2 Comments leave one →
  1. Monique Perry permalink
    February 3, 2012 9:13 pm

    Today’s session was one of the best PD’s I’ve attended. The topic of blended generations in the workforce is a relevant one as we are in a time with potentially 4 different generations among us – what richness we have as Dr. Taylor would say! 🙂 From a student perspective our ability to understand behaviors and perceptions is imperative to designing an environment for optimal learning, but mit also highlights that some students may have unrealistic/unaligned expectations of the effort/true skills required for the workplace and success in college.

    This term, I am trying a new concept called a Global Professionalism Score (GPS). I explain to students that in the workplace typicall receive personal recognition every time they do things they are supposed to (arriving on time, completing assignments on time, communicating professionally, participation, etc.) as those things are a standards that employers expect – especially with the increased competitiveness among job applicants. 15%-25% of their grade (depending on the class) consists of their GPS score which includes a combination of attendance, preparedness, participation and overall professionalism. This helps reinforce to students that its not just important to be skilled, but to also have the soft skills necessary for success and promotability. If anyone wants more detail, please email. I look forward to learning more ideas from fellow faculty as well!
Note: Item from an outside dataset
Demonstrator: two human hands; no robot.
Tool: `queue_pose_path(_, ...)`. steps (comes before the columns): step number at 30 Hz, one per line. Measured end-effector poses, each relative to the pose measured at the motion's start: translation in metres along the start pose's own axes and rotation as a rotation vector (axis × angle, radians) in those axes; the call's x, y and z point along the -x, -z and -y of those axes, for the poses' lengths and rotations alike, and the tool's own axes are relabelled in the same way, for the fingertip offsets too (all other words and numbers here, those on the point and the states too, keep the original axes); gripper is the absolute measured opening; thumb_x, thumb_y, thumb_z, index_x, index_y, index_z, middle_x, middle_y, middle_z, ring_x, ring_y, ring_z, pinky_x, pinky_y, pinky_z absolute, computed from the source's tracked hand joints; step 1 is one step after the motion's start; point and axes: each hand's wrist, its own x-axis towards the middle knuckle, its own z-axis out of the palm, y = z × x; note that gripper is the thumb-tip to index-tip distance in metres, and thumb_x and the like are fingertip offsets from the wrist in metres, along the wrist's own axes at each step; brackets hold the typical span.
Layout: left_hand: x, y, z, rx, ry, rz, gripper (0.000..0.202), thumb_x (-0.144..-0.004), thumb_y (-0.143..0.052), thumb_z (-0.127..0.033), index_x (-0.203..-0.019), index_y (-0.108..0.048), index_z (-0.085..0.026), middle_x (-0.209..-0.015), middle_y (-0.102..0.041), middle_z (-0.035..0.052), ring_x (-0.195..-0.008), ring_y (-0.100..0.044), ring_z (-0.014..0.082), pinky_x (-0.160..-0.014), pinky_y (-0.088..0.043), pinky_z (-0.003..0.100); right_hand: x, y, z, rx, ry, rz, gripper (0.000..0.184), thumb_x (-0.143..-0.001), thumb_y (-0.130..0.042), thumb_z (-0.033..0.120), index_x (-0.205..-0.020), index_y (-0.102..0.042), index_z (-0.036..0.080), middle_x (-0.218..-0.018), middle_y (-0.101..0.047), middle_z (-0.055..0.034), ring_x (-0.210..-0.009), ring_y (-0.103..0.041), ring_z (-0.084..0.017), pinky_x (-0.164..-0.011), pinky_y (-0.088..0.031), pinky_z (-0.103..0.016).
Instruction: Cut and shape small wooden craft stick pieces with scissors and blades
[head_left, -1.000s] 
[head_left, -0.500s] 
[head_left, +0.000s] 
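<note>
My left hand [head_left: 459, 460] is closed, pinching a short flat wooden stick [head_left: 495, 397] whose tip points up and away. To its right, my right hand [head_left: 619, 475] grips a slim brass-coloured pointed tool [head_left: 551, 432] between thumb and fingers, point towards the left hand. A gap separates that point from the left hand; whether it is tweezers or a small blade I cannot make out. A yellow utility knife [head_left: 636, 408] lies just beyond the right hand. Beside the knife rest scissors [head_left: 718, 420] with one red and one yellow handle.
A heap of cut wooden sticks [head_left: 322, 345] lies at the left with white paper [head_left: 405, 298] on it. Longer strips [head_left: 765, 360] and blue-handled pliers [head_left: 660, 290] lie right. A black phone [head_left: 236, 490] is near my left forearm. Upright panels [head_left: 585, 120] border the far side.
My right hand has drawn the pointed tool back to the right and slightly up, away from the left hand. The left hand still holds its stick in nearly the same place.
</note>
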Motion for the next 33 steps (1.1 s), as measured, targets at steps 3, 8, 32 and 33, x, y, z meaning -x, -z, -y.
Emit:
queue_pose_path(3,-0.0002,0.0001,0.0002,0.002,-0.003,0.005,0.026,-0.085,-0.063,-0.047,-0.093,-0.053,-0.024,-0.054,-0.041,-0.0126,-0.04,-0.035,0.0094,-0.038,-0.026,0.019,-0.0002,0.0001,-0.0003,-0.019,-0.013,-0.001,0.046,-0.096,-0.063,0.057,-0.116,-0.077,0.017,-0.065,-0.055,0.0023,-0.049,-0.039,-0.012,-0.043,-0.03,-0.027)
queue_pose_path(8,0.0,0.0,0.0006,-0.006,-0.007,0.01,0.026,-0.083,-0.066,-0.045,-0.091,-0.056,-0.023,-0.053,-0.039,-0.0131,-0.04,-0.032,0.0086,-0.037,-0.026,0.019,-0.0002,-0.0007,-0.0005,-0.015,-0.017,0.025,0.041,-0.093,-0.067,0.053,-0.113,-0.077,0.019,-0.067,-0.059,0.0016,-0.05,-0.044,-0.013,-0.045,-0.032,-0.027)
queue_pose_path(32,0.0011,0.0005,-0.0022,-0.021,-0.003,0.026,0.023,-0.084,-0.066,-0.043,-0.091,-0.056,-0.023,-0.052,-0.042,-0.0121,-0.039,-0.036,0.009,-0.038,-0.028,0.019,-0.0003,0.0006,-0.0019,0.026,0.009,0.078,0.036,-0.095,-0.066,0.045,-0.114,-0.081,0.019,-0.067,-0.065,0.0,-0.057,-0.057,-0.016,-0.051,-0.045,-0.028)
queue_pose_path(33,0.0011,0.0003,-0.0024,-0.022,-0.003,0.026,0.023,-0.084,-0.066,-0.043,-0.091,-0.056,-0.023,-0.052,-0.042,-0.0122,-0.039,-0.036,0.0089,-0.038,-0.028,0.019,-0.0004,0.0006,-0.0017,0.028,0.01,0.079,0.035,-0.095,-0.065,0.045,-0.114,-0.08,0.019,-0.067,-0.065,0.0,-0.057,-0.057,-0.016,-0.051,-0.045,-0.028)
    Kudos to the ESSI commitee for bringing in Dr. Taylor!

  2. Deborah Dukes permalink
    March 2, 2012 5:18 pm

    Ditto to Monique’s first and last paragraph! Like the GPS concept – will contact you.

    I attended a New Paradigms for College Teaching workshop and have enjoyed using the You Have An Appointment With…technique in my classes. Using the class roster is a quick, easy way to pair-up students; for example, first student on the roster is paired up with the last student on the roster. I have seen students that are “quiet as a mouse” and are reluctant to speak up in class come alive with sharing their thoughts and opinions when paired with another student. This is also a great strategy for students getting to know each other at the beginning of the semester.

    ECD 135 – You have an Appointment With…

    While reading the journal article provided by your instructor note what is new and what areas generate questions for you. Your role is to read the questions below and explain your response to your new partner. Take a minute to think about how you would like to frame a response to the questions.

    What did you learn from reading the Reality Check – How is America Eating? What questions do you have?

    You have an appointment with ___________________.

    Greet and introduce yourself. Decide who will respond first. After both of you have heard from each other and questions have been discussed, please remain seated for next instructions.